Exercise description: The entries must be set down again word for word; no pictures belong in the copy.

Records from a data source
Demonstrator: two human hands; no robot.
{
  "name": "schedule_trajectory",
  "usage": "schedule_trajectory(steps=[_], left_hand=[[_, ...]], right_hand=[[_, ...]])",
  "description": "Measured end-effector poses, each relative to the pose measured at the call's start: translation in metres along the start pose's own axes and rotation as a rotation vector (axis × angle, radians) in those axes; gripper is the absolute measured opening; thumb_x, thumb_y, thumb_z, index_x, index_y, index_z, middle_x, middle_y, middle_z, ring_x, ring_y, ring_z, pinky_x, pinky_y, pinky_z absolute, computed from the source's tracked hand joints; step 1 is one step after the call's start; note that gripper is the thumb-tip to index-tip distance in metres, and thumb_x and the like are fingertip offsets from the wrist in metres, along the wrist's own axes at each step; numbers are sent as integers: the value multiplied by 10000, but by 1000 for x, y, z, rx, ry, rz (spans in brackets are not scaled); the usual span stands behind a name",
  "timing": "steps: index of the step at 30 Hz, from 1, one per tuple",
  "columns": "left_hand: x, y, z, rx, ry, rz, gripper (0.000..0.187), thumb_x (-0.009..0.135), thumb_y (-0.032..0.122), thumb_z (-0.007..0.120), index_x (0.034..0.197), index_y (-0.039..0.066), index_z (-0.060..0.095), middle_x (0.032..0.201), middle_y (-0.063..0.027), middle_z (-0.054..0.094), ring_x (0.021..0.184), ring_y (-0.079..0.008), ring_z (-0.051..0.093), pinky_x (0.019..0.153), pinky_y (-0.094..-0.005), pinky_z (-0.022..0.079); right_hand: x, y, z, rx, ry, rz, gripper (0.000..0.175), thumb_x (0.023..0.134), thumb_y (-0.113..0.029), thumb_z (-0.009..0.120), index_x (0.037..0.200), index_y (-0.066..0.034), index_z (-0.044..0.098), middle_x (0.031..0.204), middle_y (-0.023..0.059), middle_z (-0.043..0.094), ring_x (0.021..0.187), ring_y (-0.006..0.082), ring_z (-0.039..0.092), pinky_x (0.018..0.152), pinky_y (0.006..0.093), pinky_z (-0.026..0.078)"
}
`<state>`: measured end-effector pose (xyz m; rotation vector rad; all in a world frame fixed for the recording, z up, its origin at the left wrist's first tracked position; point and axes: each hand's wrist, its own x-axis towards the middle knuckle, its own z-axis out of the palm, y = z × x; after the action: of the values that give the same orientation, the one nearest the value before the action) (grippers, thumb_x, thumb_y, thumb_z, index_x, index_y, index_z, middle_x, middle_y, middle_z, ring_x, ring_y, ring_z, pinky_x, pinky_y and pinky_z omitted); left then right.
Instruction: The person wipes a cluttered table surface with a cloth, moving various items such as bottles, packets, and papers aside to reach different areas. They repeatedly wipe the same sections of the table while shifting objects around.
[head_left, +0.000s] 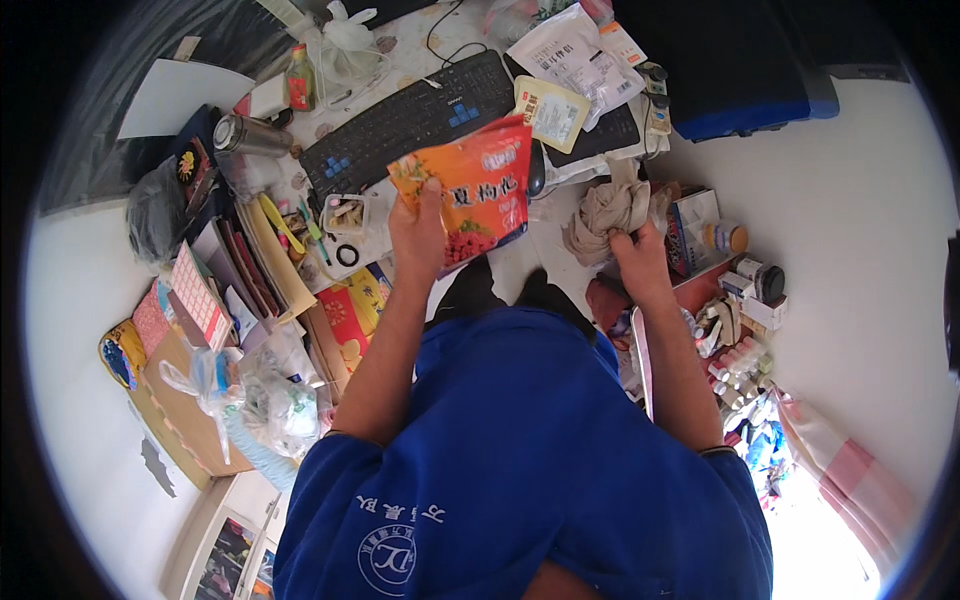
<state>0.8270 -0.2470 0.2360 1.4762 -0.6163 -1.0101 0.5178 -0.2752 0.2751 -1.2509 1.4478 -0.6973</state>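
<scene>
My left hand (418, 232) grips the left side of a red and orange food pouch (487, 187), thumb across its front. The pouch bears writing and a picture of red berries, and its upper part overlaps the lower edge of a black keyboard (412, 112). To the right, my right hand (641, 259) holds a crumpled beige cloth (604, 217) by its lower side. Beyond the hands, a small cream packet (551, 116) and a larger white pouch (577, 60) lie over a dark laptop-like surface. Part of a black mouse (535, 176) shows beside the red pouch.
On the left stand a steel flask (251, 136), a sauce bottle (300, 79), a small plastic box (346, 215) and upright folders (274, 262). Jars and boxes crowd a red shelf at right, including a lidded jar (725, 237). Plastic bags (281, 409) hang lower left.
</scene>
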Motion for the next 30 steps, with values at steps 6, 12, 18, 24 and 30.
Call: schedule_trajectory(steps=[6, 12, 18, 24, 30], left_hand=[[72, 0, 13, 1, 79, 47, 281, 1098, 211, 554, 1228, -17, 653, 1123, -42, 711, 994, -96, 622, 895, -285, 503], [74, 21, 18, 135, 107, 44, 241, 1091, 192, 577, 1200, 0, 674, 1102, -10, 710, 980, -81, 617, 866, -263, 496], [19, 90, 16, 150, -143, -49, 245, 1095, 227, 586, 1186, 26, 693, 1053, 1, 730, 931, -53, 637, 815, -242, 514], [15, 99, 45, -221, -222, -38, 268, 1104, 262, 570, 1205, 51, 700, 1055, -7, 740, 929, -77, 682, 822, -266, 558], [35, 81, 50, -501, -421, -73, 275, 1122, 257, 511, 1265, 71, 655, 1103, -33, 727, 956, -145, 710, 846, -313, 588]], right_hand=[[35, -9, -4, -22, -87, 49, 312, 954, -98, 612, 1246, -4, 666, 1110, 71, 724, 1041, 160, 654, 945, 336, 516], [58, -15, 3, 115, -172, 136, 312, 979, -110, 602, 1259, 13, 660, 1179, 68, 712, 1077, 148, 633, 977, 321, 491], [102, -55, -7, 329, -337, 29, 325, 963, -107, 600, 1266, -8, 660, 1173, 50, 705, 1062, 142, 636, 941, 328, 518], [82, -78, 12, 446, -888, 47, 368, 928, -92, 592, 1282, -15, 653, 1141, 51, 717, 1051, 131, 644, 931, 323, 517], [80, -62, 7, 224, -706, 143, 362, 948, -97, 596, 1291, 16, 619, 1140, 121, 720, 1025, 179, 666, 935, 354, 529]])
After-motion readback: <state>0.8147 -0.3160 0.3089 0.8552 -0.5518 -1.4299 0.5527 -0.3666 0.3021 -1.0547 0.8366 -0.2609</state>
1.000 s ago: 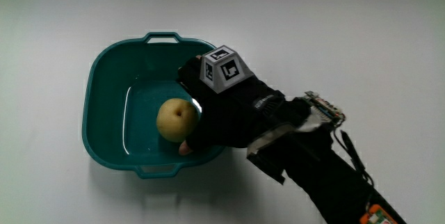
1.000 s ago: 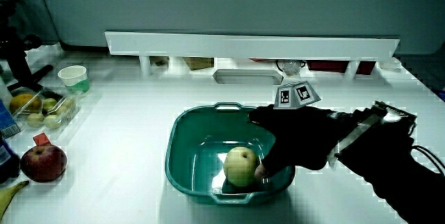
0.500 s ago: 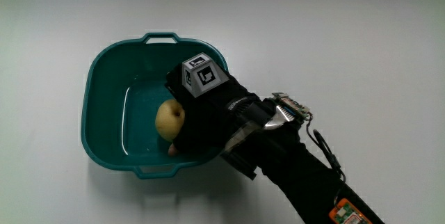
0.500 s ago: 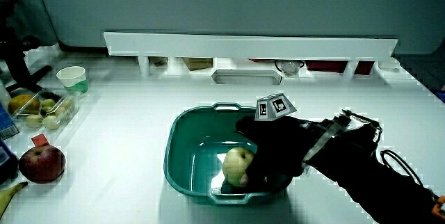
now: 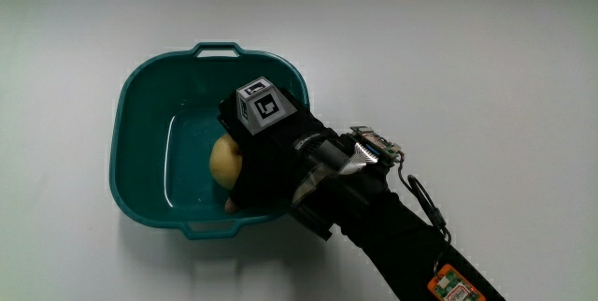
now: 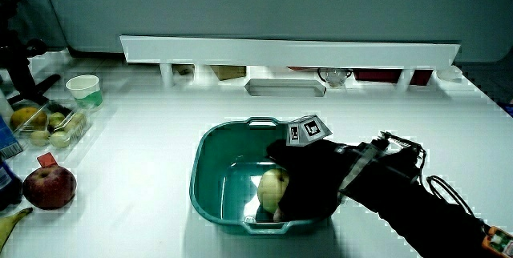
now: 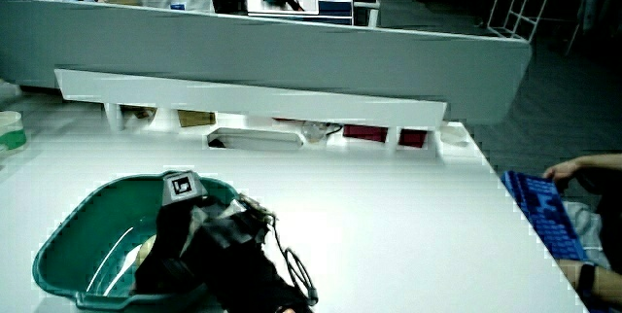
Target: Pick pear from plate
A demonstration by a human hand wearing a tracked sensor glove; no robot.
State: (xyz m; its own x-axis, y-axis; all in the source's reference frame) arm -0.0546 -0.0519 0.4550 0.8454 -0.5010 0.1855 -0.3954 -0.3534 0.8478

Task answer:
Demonstrator: two human hands; no robot.
{
  "name": "schedule_trajectory",
  "usage": "schedule_trajectory(steps=[_], left_hand=[[_, ...]], right_hand=[[_, ...]])",
  "description": "Measured end-effector poses, each relative to the pose measured at the call's start: translation in metres along the start pose's own axes and rotation as a rotation vector (axis × angle, radians) in those axes; gripper is the absolute measured opening; thumb_x, thumb_y, thumb_z, index_x, index_y, index_z, middle_x, middle_y, middle_z, ring_x, ring_y, ring_z, pinky_x, pinky_y, pinky_z absolute, computed from the source's tracked hand joints; step 1 is one step after the call's start; note that gripper is the thumb-tip to index-tip distance in metres, and thumb_x and the like are fingertip offsets from the wrist in metres, along the wrist's own axes at each step; numbers are sent as integers: the value multiplied by 10000, but by 1000 for x, y, z, rx, ry, rz (spans in brackets are not scaled); the usual span stands behind a name",
  "timing": "steps: index of the step at 30 Hz, from 1, one per tuple",
  "columns": "left_hand: x, y, z, rx, ry, rz, gripper (0.000..0.187), thumb_x (-0.009..0.135), thumb_y (-0.032..0.122), thumb_z (-0.007..0.120), index_x (0.034..0.197), index_y (-0.039..0.066), index_z (-0.060..0.095), middle_x (0.032..0.201), middle_y (-0.063..0.027), middle_z (-0.054..0.094), ring_x (0.021..0.184), ring_y (-0.079..0.008), ring_z (-0.051..0.093), pinky_x (0.019..0.153), pinky_y (-0.094..-0.005), pinky_z (-0.022..0.079); right_hand: x, y, z, rx, ry, rz, gripper (0.000..0.175), thumb_x (0.023..0.134), thumb_y (-0.113..0.029), thumb_z (-0.009..0.120), index_x (0.037..0.200), index_y (-0.066..0.034), index_z (-0.044..0.098), middle_x (0.031..0.204), middle_y (-0.023..0.059), middle_z (-0.043..0.094), ring_x (0.021..0.187), ring_y (-0.006..0.082), ring_z (-0.039..0.092), pinky_x (0.018..0.152), pinky_y (0.006..0.093), pinky_z (-0.026..0.078)"
}
`<state>`: measured end-effector pose (xyz m; rotation vector rad; all in a world frame fixed for the recording, z up, its origin at the left wrist's first tracked position; point and axes: each hand's wrist, its own x-axis towards the middle knuckle, its own z-axis out of the palm, y = z × x; after the action: of the values that give the same orientation, the one nearest the value before the action) (grippers, thumb_x, thumb_y, thumb_z, index_x, index_y, index_z, middle_x, middle_y, middle_z, ring_x, ring_y, ring_z, pinky_x, pinky_y and pinky_z omitted); left then right.
Instruction: The person wipes a cluttered table surface with a cloth, moving various items such as bottles, packets, and papers aside to reach different areas. They repeatedly wipe the same sections of the table while shifting objects around.
[head_left, +0.000s] 
<state>0.8270 -0.2470 0.2360 1.4762 -0.6163 -1.0101 0.5178 -0.2752 0.2751 -1.2509 1.4478 -0.6973</state>
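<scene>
My left hand (418, 232) grips the left side of a red and orange food pouch (487, 187), thumb across its front. The pouch bears writing and a picture of red berries, and its upper part overlaps the lower edge of a black keyboard (412, 112). To the right, my right hand (641, 259) holds a crumpled beige cloth (604, 217) by its lower side. Beyond the hands, a small cream packet (551, 116) and a larger white pouch (577, 60) lie over a dark laptop-like surface. Part of a black mouse (535, 176) shows beside the red pouch.
On the left stand a steel flask (251, 136), a sauce bottle (300, 79), a small plastic box (346, 215) and upright folders (274, 262). Jars and boxes crowd a red shelf at right, including a lidded jar (725, 237). Plastic bags (281, 409) hang lower left.
</scene>
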Motion for the next 30 steps, with values at steps 6, 12, 18, 24 and 30.
Call: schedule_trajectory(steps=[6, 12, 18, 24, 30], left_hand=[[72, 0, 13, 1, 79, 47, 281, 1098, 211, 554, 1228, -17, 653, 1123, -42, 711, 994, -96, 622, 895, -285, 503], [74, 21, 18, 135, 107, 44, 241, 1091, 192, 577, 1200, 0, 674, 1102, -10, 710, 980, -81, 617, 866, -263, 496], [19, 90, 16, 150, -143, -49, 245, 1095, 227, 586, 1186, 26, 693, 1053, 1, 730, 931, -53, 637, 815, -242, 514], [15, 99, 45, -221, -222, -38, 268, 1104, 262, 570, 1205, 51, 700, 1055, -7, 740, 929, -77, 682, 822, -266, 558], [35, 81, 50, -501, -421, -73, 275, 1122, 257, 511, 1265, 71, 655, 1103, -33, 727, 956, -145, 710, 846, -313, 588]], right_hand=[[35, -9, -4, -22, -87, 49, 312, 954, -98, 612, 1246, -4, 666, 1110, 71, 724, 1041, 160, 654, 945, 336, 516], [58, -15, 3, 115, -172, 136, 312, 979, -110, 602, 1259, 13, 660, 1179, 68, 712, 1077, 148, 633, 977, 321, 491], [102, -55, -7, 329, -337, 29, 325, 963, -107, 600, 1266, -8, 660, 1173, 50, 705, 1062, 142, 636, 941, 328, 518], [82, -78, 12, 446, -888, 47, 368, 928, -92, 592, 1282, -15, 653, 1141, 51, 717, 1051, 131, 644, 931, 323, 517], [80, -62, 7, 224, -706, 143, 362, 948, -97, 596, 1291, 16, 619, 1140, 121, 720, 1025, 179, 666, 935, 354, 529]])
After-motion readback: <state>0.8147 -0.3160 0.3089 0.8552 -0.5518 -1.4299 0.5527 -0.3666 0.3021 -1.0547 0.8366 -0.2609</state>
1.000 s ago: 
1.000 s ago: 
0.500 s ago: 
0.500 s ago: 
now: 
now: 
now: 
Target: Pick pear from plate
A demonstration by a human hand wearing a tracked sensor glove; no robot.
State: (xyz m; its own x-axis, y-axis; all in the source's reference frame) arm -0.0546 -0.0519 0.4550 0.8454 -0.5010 0.1855 -0.3954 -0.3534 0.8478

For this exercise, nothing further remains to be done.